*Exercise objective*:
What lines of the data below hold "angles"? Show them.

*Given material*:
====

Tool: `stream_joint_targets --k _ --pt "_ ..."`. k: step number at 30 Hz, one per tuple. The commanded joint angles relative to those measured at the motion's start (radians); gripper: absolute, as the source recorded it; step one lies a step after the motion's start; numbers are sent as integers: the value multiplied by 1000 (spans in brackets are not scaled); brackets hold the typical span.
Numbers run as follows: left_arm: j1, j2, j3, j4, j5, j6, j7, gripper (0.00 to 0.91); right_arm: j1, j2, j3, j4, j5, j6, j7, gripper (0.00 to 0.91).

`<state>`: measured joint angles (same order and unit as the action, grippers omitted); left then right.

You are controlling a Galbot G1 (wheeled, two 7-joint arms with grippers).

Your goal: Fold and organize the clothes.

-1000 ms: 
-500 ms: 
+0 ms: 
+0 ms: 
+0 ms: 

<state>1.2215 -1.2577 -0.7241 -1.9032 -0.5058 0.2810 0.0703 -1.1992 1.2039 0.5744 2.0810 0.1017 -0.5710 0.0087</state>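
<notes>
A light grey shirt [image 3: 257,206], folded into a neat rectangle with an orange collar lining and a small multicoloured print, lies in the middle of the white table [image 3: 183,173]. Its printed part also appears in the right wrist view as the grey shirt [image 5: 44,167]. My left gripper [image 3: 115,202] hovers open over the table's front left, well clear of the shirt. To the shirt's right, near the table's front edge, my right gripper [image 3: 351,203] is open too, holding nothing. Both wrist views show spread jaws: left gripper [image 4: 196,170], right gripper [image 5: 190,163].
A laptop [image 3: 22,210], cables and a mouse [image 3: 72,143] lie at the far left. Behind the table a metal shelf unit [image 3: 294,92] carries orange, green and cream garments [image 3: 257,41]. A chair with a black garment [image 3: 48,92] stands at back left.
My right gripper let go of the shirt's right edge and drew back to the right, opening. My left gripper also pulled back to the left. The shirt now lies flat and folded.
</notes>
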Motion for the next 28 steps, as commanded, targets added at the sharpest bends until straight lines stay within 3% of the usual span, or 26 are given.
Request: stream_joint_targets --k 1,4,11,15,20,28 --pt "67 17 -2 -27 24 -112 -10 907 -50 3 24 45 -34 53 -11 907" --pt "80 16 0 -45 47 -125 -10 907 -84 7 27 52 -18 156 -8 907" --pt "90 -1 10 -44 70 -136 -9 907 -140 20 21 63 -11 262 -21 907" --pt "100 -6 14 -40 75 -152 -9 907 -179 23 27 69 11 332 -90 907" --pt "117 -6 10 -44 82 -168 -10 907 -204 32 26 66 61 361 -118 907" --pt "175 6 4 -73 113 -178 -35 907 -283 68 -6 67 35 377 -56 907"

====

*Problem solution*:
Tool: `stream_joint_targets --k _ --pt "_ ..."`. k: step number at 30 Hz, one per tuple. The commanded joint angles relative to those measured at the motion's start (radians); gripper: absolute, as the source recorded it; step one lies a step after the motion's start; numbers are sent as integers: the value multiplied by 1000 (spans in brackets are not scaled); brackets hold the typical span.
`<state>`: measured joint angles (same order and unit as the action, grippers omitted); left then right.

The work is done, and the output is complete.